Vinted CEO Thomas Plantenga has outlined his vision to make the fashion marketplace a future-focused company, rather than chasing short-term profitability.

In an interview with Sifted, a Financial Times-backed site that covers startups in Europe, Plantenga also addressed Vinted’s IPO plans, saying it was considering listing.

“When you’re at this stage, it’s something that you’re constantly looking at,” he told journalist Zosia Wanat. “We’re building this company in a way that it’s technically IPO-ready at this point in time. And we’ll just pick the moment that’s good for the company.”

However, he played down the significance of such moves. “It’s very important for me that within our company, we don’t talk about those things as big milestones — because they are not… I’m absolutely fanatic about the fact that setting those short-term things and financial milestones as goals is something that can be very harmful.”

But he acknowledged that this outlook must be squared with investors. “My job is to explain to them why these longer paths of building something bigger create a better return… In this capitalistic world, the one thing that you need to provide is return to investors,” said the CEO (LinkedIn profile).
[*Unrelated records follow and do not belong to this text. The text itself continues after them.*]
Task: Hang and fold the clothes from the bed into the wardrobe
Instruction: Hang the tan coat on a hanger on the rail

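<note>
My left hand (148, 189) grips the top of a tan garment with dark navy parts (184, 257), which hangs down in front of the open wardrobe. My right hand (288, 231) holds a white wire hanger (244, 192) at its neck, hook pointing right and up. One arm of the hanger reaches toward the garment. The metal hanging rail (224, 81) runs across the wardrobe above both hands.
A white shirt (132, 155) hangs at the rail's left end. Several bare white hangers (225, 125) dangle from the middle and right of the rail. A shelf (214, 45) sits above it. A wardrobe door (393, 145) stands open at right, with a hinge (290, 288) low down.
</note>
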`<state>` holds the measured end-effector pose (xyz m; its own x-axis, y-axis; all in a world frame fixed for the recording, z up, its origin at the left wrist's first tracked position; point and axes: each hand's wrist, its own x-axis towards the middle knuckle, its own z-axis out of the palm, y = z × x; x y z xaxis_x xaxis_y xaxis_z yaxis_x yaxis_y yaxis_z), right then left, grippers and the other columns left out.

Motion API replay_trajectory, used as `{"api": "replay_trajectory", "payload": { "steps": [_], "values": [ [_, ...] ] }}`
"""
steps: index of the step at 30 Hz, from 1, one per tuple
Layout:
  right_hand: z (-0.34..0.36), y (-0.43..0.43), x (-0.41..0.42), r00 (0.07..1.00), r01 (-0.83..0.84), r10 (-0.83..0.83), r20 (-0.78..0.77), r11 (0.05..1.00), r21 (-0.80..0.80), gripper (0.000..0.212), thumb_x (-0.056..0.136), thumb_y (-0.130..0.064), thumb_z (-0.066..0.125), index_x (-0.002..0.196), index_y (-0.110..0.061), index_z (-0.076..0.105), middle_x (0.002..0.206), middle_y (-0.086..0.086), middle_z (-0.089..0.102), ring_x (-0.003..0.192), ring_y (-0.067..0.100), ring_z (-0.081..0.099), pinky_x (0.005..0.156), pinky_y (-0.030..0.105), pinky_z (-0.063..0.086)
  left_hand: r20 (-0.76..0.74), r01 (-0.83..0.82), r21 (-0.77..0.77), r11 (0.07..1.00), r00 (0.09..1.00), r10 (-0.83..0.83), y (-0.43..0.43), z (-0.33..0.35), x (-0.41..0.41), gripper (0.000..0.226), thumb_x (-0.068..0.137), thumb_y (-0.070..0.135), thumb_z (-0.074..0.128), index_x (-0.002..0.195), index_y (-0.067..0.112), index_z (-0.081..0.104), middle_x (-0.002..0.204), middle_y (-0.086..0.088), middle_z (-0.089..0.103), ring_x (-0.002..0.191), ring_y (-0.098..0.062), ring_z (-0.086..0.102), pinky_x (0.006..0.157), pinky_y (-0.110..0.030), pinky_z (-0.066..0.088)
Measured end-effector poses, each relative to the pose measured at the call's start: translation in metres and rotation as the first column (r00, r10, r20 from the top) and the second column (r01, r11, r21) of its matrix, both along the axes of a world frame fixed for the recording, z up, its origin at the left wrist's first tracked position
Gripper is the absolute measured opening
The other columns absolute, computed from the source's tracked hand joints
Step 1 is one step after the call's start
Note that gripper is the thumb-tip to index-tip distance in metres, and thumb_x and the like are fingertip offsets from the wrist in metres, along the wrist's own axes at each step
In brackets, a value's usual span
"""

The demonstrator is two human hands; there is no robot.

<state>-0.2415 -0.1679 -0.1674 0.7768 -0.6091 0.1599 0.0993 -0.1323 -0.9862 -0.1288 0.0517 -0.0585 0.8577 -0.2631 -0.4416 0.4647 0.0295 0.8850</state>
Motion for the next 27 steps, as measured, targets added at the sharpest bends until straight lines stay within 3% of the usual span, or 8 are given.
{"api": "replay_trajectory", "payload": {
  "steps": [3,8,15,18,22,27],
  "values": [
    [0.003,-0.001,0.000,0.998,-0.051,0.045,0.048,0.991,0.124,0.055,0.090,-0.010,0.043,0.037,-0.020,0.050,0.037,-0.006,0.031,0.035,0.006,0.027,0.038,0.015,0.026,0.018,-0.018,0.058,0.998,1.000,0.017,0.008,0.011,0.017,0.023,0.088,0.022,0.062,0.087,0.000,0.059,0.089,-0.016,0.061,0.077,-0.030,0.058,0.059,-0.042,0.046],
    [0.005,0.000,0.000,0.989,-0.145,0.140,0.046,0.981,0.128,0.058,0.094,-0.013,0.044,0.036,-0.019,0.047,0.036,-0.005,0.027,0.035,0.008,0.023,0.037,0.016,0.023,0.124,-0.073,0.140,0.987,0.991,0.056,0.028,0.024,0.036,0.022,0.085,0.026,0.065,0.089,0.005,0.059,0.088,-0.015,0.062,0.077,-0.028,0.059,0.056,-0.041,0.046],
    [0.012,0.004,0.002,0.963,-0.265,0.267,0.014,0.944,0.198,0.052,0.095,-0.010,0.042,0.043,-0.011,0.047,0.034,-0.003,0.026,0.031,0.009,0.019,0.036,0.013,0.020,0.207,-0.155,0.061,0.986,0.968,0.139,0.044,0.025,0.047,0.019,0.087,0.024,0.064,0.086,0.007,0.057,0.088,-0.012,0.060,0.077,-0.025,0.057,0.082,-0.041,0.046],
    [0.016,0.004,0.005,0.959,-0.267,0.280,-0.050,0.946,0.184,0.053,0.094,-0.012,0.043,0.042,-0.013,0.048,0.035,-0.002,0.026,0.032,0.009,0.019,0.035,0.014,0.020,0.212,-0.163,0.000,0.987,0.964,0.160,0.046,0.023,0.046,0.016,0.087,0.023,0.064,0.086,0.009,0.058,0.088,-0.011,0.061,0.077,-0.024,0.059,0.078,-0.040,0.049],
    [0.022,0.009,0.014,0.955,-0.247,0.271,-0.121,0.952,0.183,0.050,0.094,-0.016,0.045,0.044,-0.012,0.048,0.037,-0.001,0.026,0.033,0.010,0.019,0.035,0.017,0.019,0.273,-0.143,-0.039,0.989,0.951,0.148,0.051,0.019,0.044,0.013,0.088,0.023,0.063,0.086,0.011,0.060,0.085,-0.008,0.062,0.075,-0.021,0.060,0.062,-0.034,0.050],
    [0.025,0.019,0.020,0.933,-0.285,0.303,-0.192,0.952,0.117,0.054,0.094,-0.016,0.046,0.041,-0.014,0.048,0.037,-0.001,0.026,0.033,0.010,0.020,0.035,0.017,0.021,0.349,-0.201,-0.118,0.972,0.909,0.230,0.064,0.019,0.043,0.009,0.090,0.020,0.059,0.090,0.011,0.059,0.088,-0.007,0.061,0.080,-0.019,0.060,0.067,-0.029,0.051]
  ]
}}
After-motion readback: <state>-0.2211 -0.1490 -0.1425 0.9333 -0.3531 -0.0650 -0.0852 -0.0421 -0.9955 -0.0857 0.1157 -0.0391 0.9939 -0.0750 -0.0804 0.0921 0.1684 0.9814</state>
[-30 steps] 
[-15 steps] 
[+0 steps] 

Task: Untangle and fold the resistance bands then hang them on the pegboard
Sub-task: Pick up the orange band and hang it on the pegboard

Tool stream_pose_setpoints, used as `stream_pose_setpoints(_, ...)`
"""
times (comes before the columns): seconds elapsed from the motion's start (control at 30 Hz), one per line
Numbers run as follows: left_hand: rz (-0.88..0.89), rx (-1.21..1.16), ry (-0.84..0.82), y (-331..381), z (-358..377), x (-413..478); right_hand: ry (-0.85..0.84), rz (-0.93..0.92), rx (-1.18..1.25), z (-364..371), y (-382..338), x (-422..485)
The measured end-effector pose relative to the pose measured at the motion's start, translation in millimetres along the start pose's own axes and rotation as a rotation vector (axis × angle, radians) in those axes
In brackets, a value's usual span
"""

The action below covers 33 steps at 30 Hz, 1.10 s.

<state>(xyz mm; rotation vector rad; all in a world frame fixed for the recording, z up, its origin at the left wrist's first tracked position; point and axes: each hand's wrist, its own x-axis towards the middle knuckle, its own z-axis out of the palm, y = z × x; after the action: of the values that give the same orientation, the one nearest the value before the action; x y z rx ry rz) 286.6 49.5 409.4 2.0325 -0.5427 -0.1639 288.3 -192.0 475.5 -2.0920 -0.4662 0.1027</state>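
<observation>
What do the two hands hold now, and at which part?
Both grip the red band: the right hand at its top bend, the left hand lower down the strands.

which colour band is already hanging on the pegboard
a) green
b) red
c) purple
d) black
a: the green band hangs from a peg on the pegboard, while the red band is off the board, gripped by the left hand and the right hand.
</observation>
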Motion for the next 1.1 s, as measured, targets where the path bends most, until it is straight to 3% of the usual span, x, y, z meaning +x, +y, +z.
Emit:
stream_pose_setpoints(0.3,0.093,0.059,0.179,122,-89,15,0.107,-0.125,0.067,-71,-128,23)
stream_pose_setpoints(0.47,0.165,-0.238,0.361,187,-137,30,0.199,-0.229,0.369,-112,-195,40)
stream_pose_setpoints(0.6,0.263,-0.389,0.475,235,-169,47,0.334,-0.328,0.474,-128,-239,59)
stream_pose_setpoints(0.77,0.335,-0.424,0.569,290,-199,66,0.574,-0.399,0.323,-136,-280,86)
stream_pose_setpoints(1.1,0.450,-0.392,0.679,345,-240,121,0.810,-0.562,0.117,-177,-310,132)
He noted that profiting personally from taking the company public was not his priority. “If I wanted to make a lot of money out of this IPO for myself as a goal, I would run this business very, very differently: I would stop hiring people right now, I would maximize profits, I would show a beautiful profit curve that starts accelerating because we’re cutting costs, and then the profits will continue for the next three years, probably beautiful IPO, everybody gets rich,” said Plantenga.

“Then what’s the plan after these three years? Because you’re taking a lot of money out of the company, and you’re not setting it up for the future.”

The CEO said that building a sustainable company that contributes to the common good was his ambition. “The end game is that we build a tool that is constantly relevant for our society, and it does something very useful,” he told Sifted.

“We can build a business that will be a strong European tech company, that will be there for decades, that will pay tax nicely and that will be a useful force in society. That would be something I’m proud of.”

Strategically, Plantenga says that the company needs to covert more consumers to buying secondhand. “We should look at how many people in the country are not yet using us: why are they not using it? What can we build to make them use our platform and make the fashion industry more circular? What are the other gaps that are still there in shipping, in recycling, in repair, in whatever else there is?”

While other tech firms — including fellow fashion marketplaces Poshmark and The RealReal — have laid off staff, Vinted is expanding and hiring, and is “in the strongest financial position it’s ever been,” the CEO told Sifted. The company announced in April that it was opening a new office in Kaunas, Lithuania’s second-largest city, and was planning to hire over 30 tech workers.

Pushing its luxury offering, clamping down further on counterfeit items, and making the company and the wider fashion business greener are among Vinted’s other priorities outlined in the article.

Vinted says it has a workforce of over 1,500 and more than 80 million registered users in Europe and North America.

With offices in Vilnius, Berlin, Prague, Amsterdam, and Utrecht, it operates in 19 markets: Spain, France, Luxembourg, Belgium, the Netherlands, Germany, Austria, the Czech Republic, Poland, Lithuania, the U.K., Italy, Portugal, Slovakia, Hungary, Romania, Sweden, Canada and the U.S.

The marketplace was founded in 2008 by Milda Mitkute ​​and Justas Janauskas.

In May 2021, the company closed an all-equity investment round at a valuation of $4.5 billion U.S. Investors in the company include EQT, Accel, Burda Principal Investments, Insight Partners, Lightspeed Venture Partners and Sprints Capital.